Transcendence—experience beyond the ordinary—is perhaps most powerfully felt not in our encounter with universals, but when we are overcome by particulars, experiences that are supremely individual. For some, it is triggered by new romance, an exercise high, the culminating moment of a particular song, knowing in the core of your being that you are doing something good, sudden acceptance of profound insight, or sex. It's a very personal thing. Every once in a while, out of the blue, I'll look at my children doing something commonplace—playing sports, sleeping, or just laughing—and I'll feel it. The wow of being a parent. The rush of life's transience and joys. The sense of meaning. It's the highest of highs tinged with sadness all at once. It's intensely personal—these are my children, my life. Supernatural explanations at such times are as unnecessary as they are factually inaccurate.
Then there are transcendent experiences of consciousness that are not "about" anything in particular. These take many forms, from contemplative awareness, to hallucinogenic consciousness expansion, to self-actualized acceptance of self and world. Regarding the possibilities of meditation, Sam Harris notes a feeling of being utterly at ease in the world, a state which fully transcends the apparent boundaries of the self. "There are states of consciousness," Harris writes, "for which phrases like 'boundless love and compassion' do not seem overblown." Regarding his experience with psychedelic drugs Harris writes "It is one thing to be awestruck by the sight of a giant redwood and to be amazed at the details of its history and underlying biology. It is quite another to spend an apparent eternity in egoless communion with it."

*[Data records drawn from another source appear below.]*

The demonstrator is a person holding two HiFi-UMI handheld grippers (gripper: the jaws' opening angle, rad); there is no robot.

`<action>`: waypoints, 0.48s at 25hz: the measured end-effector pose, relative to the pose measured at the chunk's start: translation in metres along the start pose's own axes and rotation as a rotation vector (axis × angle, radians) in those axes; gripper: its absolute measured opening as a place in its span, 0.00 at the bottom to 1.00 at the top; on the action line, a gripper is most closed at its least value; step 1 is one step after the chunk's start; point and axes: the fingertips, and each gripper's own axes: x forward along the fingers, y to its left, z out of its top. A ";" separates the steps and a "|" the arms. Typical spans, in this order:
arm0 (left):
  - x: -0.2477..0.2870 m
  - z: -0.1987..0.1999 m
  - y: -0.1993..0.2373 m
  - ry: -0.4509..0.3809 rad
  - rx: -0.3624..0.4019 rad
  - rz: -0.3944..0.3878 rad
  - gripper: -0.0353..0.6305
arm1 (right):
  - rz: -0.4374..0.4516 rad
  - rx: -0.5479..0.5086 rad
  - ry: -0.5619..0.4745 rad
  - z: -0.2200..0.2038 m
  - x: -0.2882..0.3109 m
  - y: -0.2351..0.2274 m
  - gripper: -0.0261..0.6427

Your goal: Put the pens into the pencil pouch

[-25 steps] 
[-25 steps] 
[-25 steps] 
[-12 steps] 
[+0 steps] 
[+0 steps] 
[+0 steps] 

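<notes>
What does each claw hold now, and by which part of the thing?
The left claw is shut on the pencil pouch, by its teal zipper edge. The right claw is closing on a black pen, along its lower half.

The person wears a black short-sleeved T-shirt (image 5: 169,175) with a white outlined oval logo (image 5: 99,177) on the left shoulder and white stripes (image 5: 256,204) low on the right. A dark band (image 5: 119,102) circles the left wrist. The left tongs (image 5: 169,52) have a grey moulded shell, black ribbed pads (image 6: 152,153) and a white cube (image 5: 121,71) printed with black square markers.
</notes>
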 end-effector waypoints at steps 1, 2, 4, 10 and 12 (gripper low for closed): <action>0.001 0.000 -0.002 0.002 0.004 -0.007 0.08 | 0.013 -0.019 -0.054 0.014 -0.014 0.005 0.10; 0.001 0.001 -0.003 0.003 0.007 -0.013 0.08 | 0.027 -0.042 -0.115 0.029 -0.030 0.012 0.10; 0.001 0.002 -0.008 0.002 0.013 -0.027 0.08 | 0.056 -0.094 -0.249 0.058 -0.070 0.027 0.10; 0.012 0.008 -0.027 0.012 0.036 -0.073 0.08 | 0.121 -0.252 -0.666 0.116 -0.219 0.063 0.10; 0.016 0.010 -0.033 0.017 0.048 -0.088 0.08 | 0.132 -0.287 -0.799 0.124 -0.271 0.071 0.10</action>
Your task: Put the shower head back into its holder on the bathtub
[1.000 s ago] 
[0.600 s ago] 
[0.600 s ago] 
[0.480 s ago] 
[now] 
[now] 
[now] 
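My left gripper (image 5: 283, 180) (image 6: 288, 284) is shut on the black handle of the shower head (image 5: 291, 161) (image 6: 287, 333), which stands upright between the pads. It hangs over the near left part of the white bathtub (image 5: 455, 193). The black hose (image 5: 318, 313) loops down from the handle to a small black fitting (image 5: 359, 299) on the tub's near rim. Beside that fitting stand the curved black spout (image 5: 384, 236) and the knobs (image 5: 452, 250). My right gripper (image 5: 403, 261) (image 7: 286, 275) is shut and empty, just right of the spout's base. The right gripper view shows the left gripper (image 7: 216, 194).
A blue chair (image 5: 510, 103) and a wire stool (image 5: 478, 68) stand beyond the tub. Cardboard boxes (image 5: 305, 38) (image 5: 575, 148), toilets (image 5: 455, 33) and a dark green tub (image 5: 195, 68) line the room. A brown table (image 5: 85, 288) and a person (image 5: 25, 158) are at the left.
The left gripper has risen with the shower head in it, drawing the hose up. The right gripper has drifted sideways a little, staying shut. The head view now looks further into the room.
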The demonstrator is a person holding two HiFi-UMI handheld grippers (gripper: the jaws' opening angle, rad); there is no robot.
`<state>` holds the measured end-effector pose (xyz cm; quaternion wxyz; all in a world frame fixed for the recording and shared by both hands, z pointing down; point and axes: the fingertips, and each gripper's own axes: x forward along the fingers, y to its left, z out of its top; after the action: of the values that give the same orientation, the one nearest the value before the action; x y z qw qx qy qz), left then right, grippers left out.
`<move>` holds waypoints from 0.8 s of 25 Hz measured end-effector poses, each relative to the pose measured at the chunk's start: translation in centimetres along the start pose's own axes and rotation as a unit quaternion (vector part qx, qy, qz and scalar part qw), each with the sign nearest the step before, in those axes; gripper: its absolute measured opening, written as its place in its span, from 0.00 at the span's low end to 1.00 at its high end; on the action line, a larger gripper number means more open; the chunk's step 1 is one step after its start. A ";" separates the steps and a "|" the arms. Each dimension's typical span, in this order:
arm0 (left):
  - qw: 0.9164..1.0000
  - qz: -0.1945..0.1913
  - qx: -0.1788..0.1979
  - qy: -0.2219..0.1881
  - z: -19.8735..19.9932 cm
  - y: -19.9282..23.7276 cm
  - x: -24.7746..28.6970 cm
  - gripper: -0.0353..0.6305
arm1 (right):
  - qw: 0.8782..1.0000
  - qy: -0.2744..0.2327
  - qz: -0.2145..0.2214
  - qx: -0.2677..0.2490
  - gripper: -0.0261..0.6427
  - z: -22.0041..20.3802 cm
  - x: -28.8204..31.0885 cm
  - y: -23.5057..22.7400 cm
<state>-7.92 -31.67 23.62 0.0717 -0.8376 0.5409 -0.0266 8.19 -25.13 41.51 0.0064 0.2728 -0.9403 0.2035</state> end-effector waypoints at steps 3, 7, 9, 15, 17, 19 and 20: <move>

Humanists need not de-emphasize all these types of powerfully real human experiences. The important thing for those having the experience is to not discount reason, and not misinterpret the experience as part of some supernatural tale. Those who seek transcendent experiences and understandings need not seek religious or new-age groups as their only option. Numinous is not synonymous with miraculous.
Transcendence properly understood—a naturalistic transcendence—embraces the non-rational, not the irrational. For the good of individuals and society, irrationality must be confronted and kept out of public policy. Non-rational transcendent emotions, on the other hand, are harmonious with reason, evidence, and naturalism. They can be cherished as supreme human experiences.